Antes que conseguisse partir, entretanto, Wandinho teve de travar batalhas ferozes contra sua mãe, que era radicalmente contrária àquela viagem – nos dois sentidos – toda. Feito um verdadeiro político em ano eleitoral, nosso falacioso protagonista encheu a boca de promessas, que iam desde notas melhores na escola até a lavar a louça – isso é, colocar tudo na lavadora automática – por um ano inteiro. Entre trabalhos forçados e discussões exaltadas, Wandinho foi aos poucos amolecendo sua progenitora – que, como ele notou com certa estranheza, utilizava bastante palavrões que eram ofensivos a ela própria. No final das contas, ele acabou propondo acordos dos quais se arrependeria amargamente mais tarde – na verdade, pelo resto da vida, vocês logo perceberão.

De mochilas prontas e passagens compradas, Wando e Sam partiram de São Paulo numa manhã de garoa – e faz outro tempo lá? – com destino à desértica Brasília. Conforme embarcavam, um filme passava na cabeça de Wandinho – que se repetiria mais três vezes durante o percurso, já que eles pegaram os assentos logo abaixo da televisão e o motorista gostava muito de 2 Filhos de Francisco, fazendo questão de compartilhar – e recompartilhar – com os passageiros toda a magnitude daquela obra-prima do cinema brasileiro. Isso sem falar na senhora que se sentou logo atrás dos dois jovens aventureiros, que a cada curva resmungava como estavam indo rápido demais e acabariam batendo feio ou sofrendo outro acidente trágico do tipo, que invariavelmente terminaria com a morte de todos ali. E foi assim que, finalmente, começou a épica jornada de Wando Percival Júnior.

 

Tirando alguns pequenos contratempos, trajeto foi tranquilo para nossos bravos viajantes. Wandinho conheceu os banheiros de todas as rodoviárias e paradas entre São Paulo e Brasília, graças ao seu enjôo de viagem, e neles aprendeu o que há de mais refinado em literatura e filosofia popular. Sam colecionou bugigangas de todos os tipos, mais parecendo um turista estrangeiro, o que acabaria por fazer com que ele retornasse para casa com o triplo de bagagem. Isso sem falar nas leitoras de mão e estrangeiros perdidos prestes a serem assaltados que conheceram, mas isso é tema para outra história.

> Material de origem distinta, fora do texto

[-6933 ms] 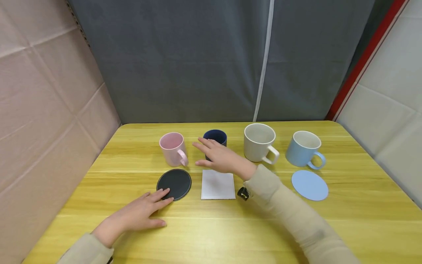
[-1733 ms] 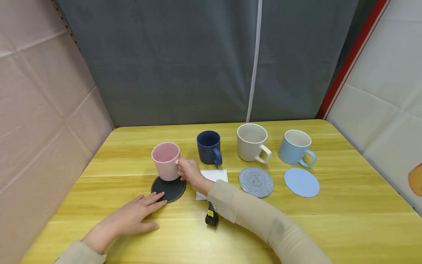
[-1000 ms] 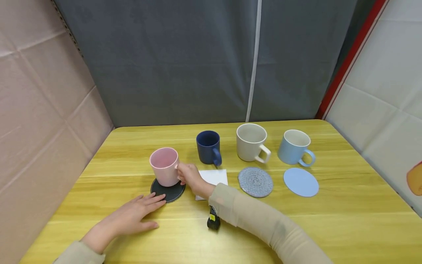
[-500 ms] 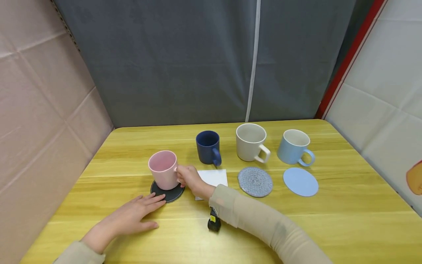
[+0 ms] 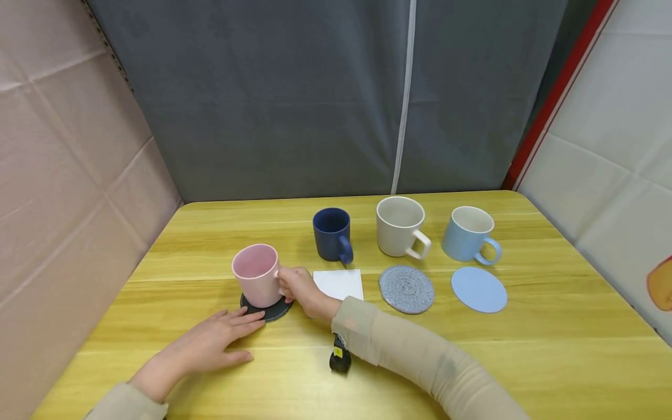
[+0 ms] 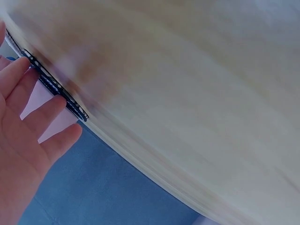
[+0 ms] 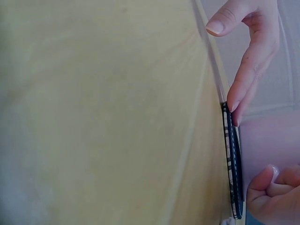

Por fim, chegaram a Brasília numa noite sem luar, um mau agouro que com certeza passou despercebido. Estavam cansados e precisavam de abrigo naquela terra estranha, e então logo tomaram dois baús – já estavam incorporando o dialeto regional – rumo ao destino que lhes fora recomendado: a Pousada do Sapo Saltitante. O lugar era um prédio velho próximo a Ceilândia, que já havia feito as vezes de bar, prostíbulo, esconderijo, casa funerária duas vezes e até pet shop – curiosamente, o negócio mais rentável que passou por ali – mas que havia sido reformado – entenda por reforma esconder as rachaduras e passar uma camada de tinta nova – e transformado numa espécie de hotel barato. No entanto, quase tudo girava um torno do lounge – um nome pomposo para uma sala de estar acrescida de um balcão de atendimento – do local, ponto de encontro de RPGistas, jogadores de cardgames e outros desocupados do tipo. Resumindo tudo, um paraíso nerd, ideal para o merecido descanso de Wandinho e seu bravo escudeiro – isso é, se eles conseguissem pregar o olho com tanta ansiedade e excitação acumuladas.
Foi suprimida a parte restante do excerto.